#### Data extract ####

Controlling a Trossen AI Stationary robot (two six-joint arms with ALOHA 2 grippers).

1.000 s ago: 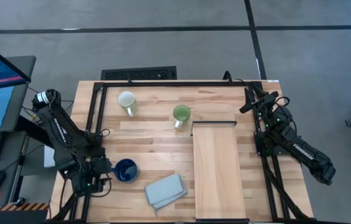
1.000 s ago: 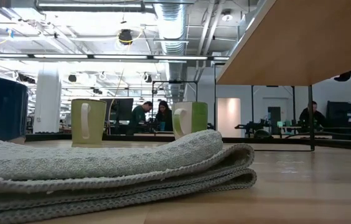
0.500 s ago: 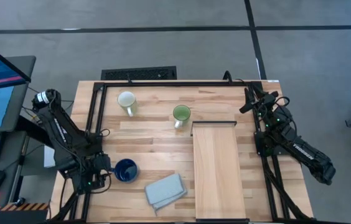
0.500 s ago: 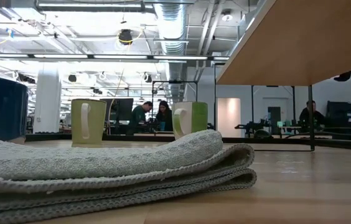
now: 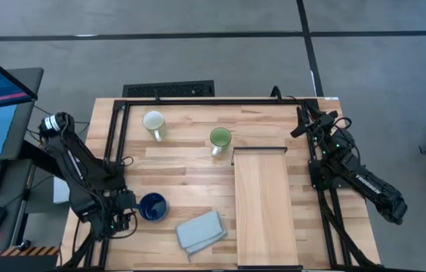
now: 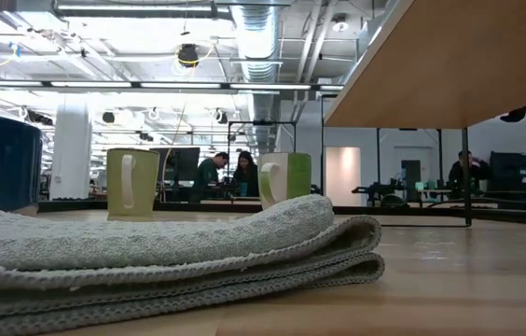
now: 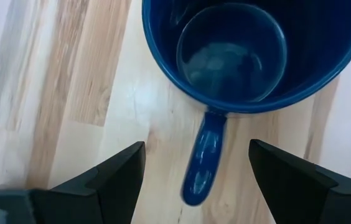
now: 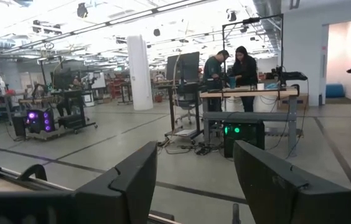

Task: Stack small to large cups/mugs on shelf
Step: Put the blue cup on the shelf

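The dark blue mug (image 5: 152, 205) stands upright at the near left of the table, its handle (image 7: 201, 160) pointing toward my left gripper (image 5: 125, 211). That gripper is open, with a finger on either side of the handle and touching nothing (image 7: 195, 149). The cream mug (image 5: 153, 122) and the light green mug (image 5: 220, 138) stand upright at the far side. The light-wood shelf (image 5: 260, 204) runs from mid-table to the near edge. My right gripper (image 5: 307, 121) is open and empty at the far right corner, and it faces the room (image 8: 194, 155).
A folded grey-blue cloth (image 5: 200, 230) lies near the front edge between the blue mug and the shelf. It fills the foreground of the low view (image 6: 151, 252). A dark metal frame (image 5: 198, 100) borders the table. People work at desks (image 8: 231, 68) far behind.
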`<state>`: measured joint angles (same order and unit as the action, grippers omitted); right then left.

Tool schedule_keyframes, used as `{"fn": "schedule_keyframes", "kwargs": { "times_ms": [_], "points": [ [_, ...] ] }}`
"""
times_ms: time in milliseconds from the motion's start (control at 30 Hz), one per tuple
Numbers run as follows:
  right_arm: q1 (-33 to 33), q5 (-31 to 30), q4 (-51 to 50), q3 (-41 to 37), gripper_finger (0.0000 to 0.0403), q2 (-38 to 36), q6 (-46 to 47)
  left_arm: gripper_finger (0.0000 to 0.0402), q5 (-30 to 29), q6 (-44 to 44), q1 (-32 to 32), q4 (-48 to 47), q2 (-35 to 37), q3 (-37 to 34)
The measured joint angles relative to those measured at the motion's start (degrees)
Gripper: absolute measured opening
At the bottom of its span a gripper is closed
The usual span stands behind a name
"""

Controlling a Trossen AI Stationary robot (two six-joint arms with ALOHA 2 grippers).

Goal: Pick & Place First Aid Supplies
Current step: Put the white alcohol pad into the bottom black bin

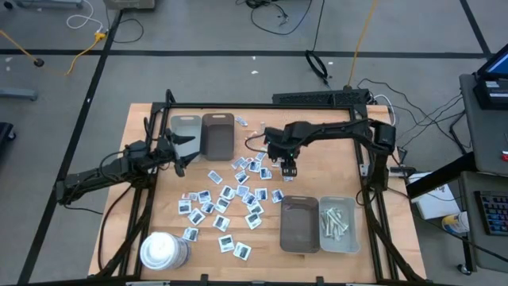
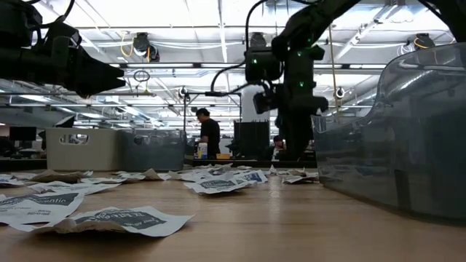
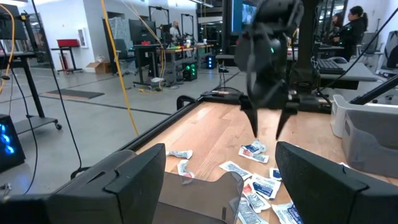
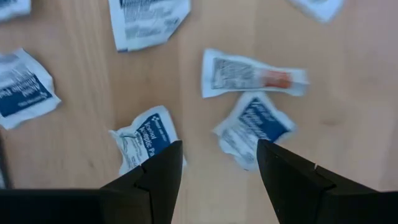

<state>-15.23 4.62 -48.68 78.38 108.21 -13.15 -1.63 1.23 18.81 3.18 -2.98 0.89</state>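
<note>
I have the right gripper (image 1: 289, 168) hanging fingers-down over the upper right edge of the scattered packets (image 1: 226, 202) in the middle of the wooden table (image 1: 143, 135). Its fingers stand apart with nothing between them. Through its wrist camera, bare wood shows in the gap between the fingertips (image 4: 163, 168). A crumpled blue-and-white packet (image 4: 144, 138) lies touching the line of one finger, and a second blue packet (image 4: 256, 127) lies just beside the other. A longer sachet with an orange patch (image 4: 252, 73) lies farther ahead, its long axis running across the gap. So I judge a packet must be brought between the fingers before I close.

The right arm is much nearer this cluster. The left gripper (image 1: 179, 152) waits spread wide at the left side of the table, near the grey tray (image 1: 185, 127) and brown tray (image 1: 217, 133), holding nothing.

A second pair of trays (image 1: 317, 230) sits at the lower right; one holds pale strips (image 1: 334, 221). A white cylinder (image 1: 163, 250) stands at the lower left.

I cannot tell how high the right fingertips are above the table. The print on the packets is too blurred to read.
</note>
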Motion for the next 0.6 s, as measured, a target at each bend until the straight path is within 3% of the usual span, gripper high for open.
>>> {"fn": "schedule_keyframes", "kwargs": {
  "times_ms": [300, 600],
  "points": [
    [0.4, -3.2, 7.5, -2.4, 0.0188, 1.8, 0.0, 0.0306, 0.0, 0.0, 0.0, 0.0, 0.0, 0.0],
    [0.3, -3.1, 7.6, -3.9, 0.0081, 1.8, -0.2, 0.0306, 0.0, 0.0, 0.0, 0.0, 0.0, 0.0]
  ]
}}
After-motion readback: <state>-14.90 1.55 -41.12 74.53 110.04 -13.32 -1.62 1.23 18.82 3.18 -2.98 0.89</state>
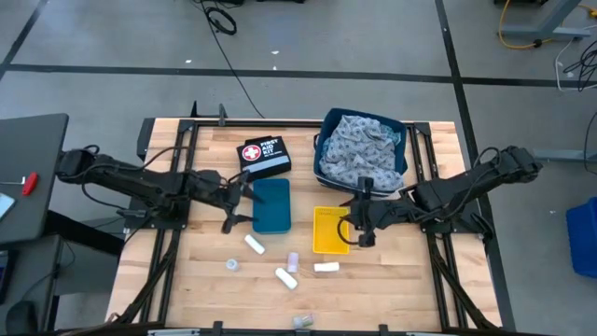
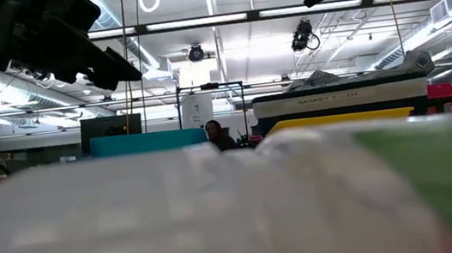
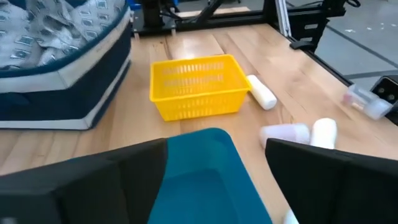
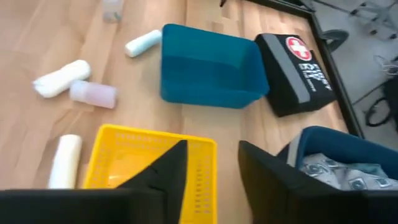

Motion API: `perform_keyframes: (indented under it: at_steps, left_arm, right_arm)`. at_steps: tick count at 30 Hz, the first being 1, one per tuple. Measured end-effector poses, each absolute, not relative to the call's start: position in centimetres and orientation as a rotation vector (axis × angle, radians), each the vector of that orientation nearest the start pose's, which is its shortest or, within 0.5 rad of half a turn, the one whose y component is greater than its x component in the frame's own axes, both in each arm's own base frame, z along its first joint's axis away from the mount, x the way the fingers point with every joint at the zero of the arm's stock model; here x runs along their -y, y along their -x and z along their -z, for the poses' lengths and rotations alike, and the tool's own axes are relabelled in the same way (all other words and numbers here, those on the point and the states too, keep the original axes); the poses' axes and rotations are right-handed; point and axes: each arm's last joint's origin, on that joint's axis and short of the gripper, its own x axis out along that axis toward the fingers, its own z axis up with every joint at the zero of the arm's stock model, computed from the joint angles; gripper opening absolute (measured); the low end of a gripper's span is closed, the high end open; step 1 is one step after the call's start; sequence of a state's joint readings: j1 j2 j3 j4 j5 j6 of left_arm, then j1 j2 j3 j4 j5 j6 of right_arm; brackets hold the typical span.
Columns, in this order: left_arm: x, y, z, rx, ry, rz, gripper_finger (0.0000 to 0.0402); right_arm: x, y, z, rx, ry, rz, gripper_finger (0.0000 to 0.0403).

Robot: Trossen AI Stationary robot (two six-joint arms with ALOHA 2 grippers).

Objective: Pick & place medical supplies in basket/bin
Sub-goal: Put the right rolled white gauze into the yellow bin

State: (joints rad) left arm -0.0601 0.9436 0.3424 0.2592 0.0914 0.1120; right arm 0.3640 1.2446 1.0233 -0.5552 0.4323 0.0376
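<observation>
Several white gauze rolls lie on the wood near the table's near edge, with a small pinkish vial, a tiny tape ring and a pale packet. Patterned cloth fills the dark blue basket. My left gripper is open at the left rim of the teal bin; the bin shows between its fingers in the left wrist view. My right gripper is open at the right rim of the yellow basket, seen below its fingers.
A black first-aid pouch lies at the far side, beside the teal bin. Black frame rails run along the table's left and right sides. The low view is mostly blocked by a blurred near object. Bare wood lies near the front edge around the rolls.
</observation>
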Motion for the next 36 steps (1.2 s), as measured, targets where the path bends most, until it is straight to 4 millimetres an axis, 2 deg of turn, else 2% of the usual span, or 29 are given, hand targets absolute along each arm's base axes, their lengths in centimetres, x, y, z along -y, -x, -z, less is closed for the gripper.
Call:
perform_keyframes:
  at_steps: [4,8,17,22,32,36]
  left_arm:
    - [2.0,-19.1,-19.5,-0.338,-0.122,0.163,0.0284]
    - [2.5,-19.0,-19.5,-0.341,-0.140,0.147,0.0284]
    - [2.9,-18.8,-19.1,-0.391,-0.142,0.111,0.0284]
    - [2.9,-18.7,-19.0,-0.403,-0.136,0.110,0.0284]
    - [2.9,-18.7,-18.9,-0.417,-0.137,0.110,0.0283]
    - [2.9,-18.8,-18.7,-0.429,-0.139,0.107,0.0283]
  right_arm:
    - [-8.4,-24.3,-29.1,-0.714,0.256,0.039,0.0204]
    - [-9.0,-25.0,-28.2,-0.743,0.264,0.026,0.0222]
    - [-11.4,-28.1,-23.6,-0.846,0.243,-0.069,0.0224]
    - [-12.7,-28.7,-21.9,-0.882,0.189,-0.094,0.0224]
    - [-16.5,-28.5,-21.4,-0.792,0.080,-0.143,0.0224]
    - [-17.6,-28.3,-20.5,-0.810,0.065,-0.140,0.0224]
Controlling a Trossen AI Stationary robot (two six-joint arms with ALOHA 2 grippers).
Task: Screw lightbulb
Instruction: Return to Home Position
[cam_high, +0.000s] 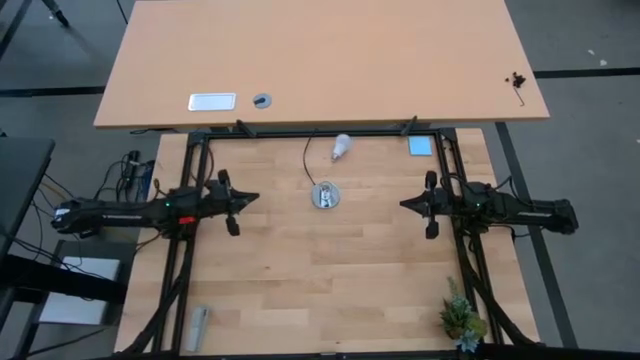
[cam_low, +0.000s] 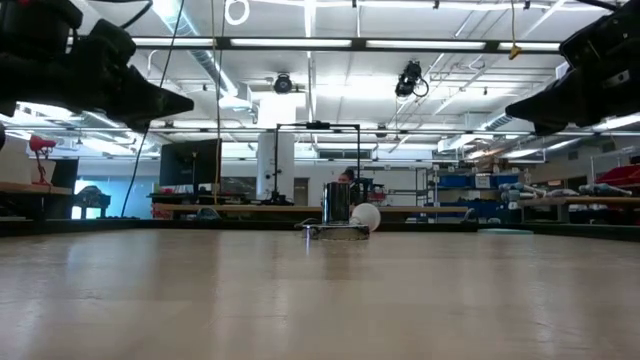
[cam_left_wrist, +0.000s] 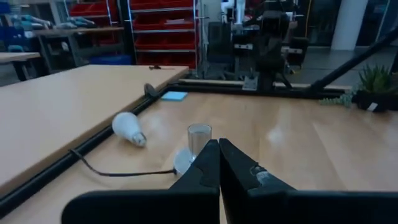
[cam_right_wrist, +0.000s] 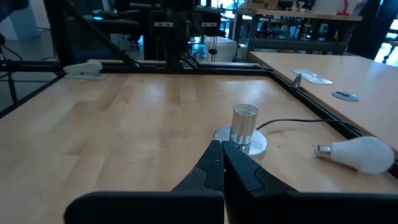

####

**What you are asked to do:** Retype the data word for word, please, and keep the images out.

**Completed exercise:**
Controlling a Trossen AI Stationary robot (two six-joint arms with ALOHA 2 grippers).

1.000 s ago: 
1.000 s ago: 
0.500 s ago: 
0.500 s ago: 
now: 
now: 
now: 
now: 

Task: Stack small to large cups/mugs on shelf
Step: Put the blue cup on the shelf

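The dark blue mug (image 5: 152, 205) stands upright at the near left of the table, its handle (image 7: 201, 160) pointing toward my left gripper (image 5: 125, 211). That gripper is open, with a finger on either side of the handle and touching nothing (image 7: 195, 149). The cream mug (image 5: 153, 122) and the light green mug (image 5: 220, 138) stand upright at the far side. The light-wood shelf (image 5: 260, 204) runs from mid-table to the near edge. My right gripper (image 5: 307, 121) is open and empty at the far right corner, and it faces the room (image 8: 194, 155).
A folded grey-blue cloth (image 5: 200, 230) lies near the front edge between the blue mug and the shelf. It fills the foreground of the low view (image 6: 151, 252). A dark metal frame (image 5: 198, 100) borders the table. People work at desks (image 8: 231, 68) far behind.
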`<state>`: measured joint angles (same order and unit as the action, grippers omitted); right then left.

Tool schedule_keyframes, used as `{"fn": "schedule_keyframes", "kwargs": { "times_ms": [_], "points": [ [_, ...] ] }}`
"""
times_ms: time in milliseconds from the motion's start (control at 30 Hz), one per tuple
Numbers run as follows:
  right_arm: q1 (-33 to 33), q5 (-31 to 30), q4 (-51 to 50), q3 (-41 to 37), gripper_finger (0.0000 to 0.0403), q2 (-38 to 36), q6 (-46 to 47)
  left_arm: gripper_finger (0.0000 to 0.0402), q5 (-30 to 29), q6 (-44 to 44), q1 (-32 to 32), q4 (-48 to 47), q2 (-35 to 37), q3 (-37 to 34)
The measured joint angles relative to those measured at the motion's start (degrees)
Gripper: absolute measured opening
At the bottom of its span a gripper is closed
The usual span stands behind a name
"""

Controlling a Trossen AI Stationary robot (two six-joint arms with ALOHA 2 grippers).

Goal: Pick & Place First Aid Supplies
Current step: Put the white alcohol pad into the bottom black bin


<state>-15.23 4.62 -48.68 78.38 108.21 -13.15 -1.63 1.23 18.81 3.18 -2.98 0.89</state>
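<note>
I have the right gripper (image 1: 289, 168) hanging fingers-down over the upper right edge of the scattered packets (image 1: 226, 202) in the middle of the wooden table (image 1: 143, 135). Its fingers stand apart with nothing between them. Through its wrist camera, bare wood shows in the gap between the fingertips (image 4: 163, 168). A crumpled blue-and-white packet (image 4: 144, 138) lies touching the line of one finger, and a second blue packet (image 4: 256, 127) lies just beside the other. A longer sachet with an orange patch (image 4: 252, 73) lies farther ahead, its long axis running across the gap. So I judge a packet must be brought between the fingers before I close.

The right arm is much nearer this cluster. The left gripper (image 1: 179, 152) waits spread wide at the left side of the table, near the grey tray (image 1: 185, 127) and brown tray (image 1: 217, 133), holding nothing.

A second pair of trays (image 1: 317, 230) sits at the lower right; one holds pale strips (image 1: 334, 221). A white cylinder (image 1: 163, 250) stands at the lower left.

I cannot tell how high the right fingertips are above the table. The print on the packets is too blurred to read.
</note>
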Motion for the next 0.6 s, as measured, a target at each bend until the straight path is within 3% of the usual span, gripper high for open.
>>> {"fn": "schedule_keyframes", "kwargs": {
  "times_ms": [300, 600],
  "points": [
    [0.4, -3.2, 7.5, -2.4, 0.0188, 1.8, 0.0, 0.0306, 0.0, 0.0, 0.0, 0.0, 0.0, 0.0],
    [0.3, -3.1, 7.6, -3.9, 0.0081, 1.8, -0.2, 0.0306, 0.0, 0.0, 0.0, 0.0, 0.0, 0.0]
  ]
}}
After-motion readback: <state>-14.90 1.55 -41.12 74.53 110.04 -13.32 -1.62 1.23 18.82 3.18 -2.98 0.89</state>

Motion API: `perform_keyframes: (indented under it: at_steps, left_arm, right_arm)`. at_steps: tick count at 30 Hz, the first being 1, one per tuple. Measured end-effector poses, each absolute, not relative to the call's start: position in centimetres and orientation as a rotation vector (axis × angle, radians), each the vector of that orientation nearest the start pose's, which is its shortest or, within 0.5 rad of half a turn, the one whose y component is greater than its x component in the frame's own axes, both in each arm's own base frame, z along its first joint's axis away from the mount, x the way the fingers point with every joint at the zero of the arm's stock model; here x runs along their -y, y along their -x and z along their -z, for the poses' lengths and rotations alike, and the tool's own axes are relabelled in the same way (all other words and numbers here, those on the point and the states too, keep the original axes); the poses' axes and rotations are right-handed; point and axes: each arm's last joint's origin, on that joint's axis and short of the gripper, its own x axis out along that axis toward the fingers, its own z axis up with every joint at the zero of the arm's stock model, computed from the joint angles; gripper opening absolute (measured); the low end of a gripper's span is closed, the high end open; step 1 is one step after the call's start; sequence of a state's joint readings: j1 j2 j3 j4 j5 j6 of left_arm, then j1 j2 j3 j4 j5 j6 of right_arm; brackets hold the typical span.
Columns, in this order: left_arm: x, y, z, rx, ry, rz, gripper_finger (0.0000 to 0.0402); right_arm: x, y, z, rx, ry, rz, gripper_finger (0.0000 to 0.0403).

Robot: Trossen AI Stationary robot (two six-joint arms with ALOHA 2 grippers).

Objective: Pick & place medical supplies in basket/bin
Sub-goal: Put the right rolled white gauze into the yellow bin

State: (joints rad) left arm -0.0601 0.9436 0.3424 0.2592 0.0914 0.1120; right arm 0.3640 1.2446 1.0233 -0.5552 0.4323 0.0376
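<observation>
Several white gauze rolls lie on the wood near the table's near edge, with a small pinkish vial, a tiny tape ring and a pale packet. Patterned cloth fills the dark blue basket. My left gripper is open at the left rim of the teal bin; the bin shows between its fingers in the left wrist view. My right gripper is open at the right rim of the yellow basket, seen below its fingers.
A black first-aid pouch lies at the far side, beside the teal bin. Black frame rails run along the table's left and right sides. The low view is mostly blocked by a blurred near object. Bare wood lies near the front edge around the rolls.
</observation>
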Motion for the next 36 steps (1.2 s), as measured, targets where the path bends most, until it is straight to 4 millimetres an axis, 2 deg of turn, else 2% of the usual span, or 29 are given, hand targets absolute along each arm's base axes, their lengths in centimetres, x, y, z along -y, -x, -z, less is closed for the gripper.
Call:
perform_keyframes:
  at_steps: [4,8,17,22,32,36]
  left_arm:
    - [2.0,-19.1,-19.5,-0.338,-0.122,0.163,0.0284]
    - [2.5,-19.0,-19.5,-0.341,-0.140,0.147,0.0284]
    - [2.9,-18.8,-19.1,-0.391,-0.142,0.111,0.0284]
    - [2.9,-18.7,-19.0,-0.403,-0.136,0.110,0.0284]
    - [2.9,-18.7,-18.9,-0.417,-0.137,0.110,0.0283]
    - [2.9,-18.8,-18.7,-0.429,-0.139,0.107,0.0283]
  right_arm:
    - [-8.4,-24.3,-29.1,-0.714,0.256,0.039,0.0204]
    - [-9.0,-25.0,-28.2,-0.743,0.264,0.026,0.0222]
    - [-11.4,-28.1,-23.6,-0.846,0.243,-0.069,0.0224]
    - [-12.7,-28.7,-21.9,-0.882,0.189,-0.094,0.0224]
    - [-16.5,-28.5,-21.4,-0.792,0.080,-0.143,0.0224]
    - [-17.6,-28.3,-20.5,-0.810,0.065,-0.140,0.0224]
Controlling a Trossen AI Stationary robot (two six-joint arms with ALOHA 2 grippers).
Task: Screw lightbulb
Instruction: Return to Home Position
[cam_high, +0.000s] 
[cam_low, +0.000s] 
[cam_left_wrist, +0.000s] 
[cam_right_wrist, +0.000s] 

That is the complete output for this exercise.